Contractualisation : Il s’agit d’un contrat qui lie l’éleveur à une ou plusieurs entreprises agro-industrielles. L’éleveur doit alors livrer les quantités prévues par le contrat, au risque de devoir payer des amendes. Il doit également se fournir en intrants (engrais, semences, matériel et parfois même banques…) auprès d’un fournisseur déterminé par ce contrat.
Au niveau européen, on a rencontré la Commissaire européenne, Fischer Boel, une dizaine de fois. Au départ, elle nous a pris à la rigolade et au fur et à mesure, elle s’est rendue compte que la grogne était massive et présente dans de nombreux pays européens. Elle nous a écouté, mais n’a jamais changé la moindre virgule dans son texte, qui est un texte tout à fait libéral. Pour elle, il n’est pas possible de revoir la position concernant les quotas. Par contre, il y a quelques ouvertures. Elle est d’accord d’entendre parler d’une régulation. Mais nous devons rester très vigilants sur le type de régulation qu’elle souhaite pratiquer. Nous ne voulons pas d’une régulation qui menacerait les petites et moyennes fermes paysannes et favoriserait l’agrandissement d’autres fermes. C’est ce que la Commissaire européenne appelle la « restructuration ». Au niveau européen toujours, un groupe de haut niveau a été mis en place suite à ces actions. Il regroupe les directeurs de l’administration des 27 pays européens. Nous avons eu l’occasion d’expliquer nos positions avec d’autres acteurs européens du mouvement, notamment au sujet de la contractualisation, que nous rejetons.

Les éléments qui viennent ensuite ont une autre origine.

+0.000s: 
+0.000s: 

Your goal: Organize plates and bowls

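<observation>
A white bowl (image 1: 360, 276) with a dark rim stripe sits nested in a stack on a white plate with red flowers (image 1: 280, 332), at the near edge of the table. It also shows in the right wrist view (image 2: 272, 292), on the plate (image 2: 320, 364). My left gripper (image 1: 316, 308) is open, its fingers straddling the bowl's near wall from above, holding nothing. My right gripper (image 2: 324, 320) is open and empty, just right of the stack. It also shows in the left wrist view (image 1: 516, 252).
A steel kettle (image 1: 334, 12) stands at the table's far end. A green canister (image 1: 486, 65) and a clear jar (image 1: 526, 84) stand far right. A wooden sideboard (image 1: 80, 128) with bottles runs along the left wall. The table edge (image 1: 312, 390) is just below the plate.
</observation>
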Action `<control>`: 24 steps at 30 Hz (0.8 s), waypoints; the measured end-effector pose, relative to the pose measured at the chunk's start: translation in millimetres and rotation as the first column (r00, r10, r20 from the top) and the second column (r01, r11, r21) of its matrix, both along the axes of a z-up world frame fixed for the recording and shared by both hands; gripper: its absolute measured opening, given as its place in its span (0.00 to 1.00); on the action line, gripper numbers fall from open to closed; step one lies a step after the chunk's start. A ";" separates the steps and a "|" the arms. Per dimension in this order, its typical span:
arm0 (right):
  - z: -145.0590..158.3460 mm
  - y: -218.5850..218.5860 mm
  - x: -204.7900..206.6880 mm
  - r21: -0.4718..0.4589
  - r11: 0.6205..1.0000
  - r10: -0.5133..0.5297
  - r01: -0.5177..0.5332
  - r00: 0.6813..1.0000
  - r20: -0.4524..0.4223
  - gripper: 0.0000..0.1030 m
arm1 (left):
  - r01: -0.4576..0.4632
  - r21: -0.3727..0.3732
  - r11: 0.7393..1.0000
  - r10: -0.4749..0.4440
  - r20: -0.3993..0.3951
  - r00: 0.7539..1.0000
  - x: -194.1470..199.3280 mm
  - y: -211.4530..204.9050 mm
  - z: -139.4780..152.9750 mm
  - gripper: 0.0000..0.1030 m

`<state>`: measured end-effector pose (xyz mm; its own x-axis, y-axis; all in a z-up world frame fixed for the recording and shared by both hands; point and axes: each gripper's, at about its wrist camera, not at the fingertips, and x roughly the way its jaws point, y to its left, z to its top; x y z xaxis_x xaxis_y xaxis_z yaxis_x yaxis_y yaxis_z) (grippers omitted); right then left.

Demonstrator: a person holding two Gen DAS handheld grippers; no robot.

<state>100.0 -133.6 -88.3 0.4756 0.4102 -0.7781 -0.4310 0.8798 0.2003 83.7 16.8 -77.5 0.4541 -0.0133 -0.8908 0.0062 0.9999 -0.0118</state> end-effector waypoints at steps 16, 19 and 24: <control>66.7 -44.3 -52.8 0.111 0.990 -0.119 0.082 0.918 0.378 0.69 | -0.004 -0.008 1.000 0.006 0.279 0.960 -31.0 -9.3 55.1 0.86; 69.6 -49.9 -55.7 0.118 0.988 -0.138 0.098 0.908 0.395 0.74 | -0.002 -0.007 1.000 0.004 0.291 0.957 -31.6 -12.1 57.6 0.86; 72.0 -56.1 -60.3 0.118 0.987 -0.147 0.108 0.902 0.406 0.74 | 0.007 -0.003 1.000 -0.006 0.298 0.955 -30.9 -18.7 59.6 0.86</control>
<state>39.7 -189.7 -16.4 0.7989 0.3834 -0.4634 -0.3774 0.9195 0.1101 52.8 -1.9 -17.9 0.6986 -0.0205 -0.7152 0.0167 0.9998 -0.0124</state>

Cette lutte que vous menez dépasse la seule question du lait…
En effet, il y a là un enjeu central par rapport à toutes les questions sur la table aujourd’hui : Quelle alimentation voulons-nous ? Quel mode de production a le moins d’impact sur le réchauffement climatique ? Quel impact au Sud ? Un exemple : les aides européennes favorisent l’envoi de lait en poudre en Afrique, comme au Burkina Faso, au Mali ou au Niger. Les réalités locales font que les coûts de production sont plus élevés que la poudre lait exportée et donc les produits locaux sont plus chers que les produits provenant d’Europe. Une manière de casser les prix là-bas et de se faire de l’argent sur le dos des producteurs locaux du Sud avec comme conséquences très grave l’appauvrissement et la famine.
Vous défendez l’agriculture paysanne, ses valeurs sociales et environnementales.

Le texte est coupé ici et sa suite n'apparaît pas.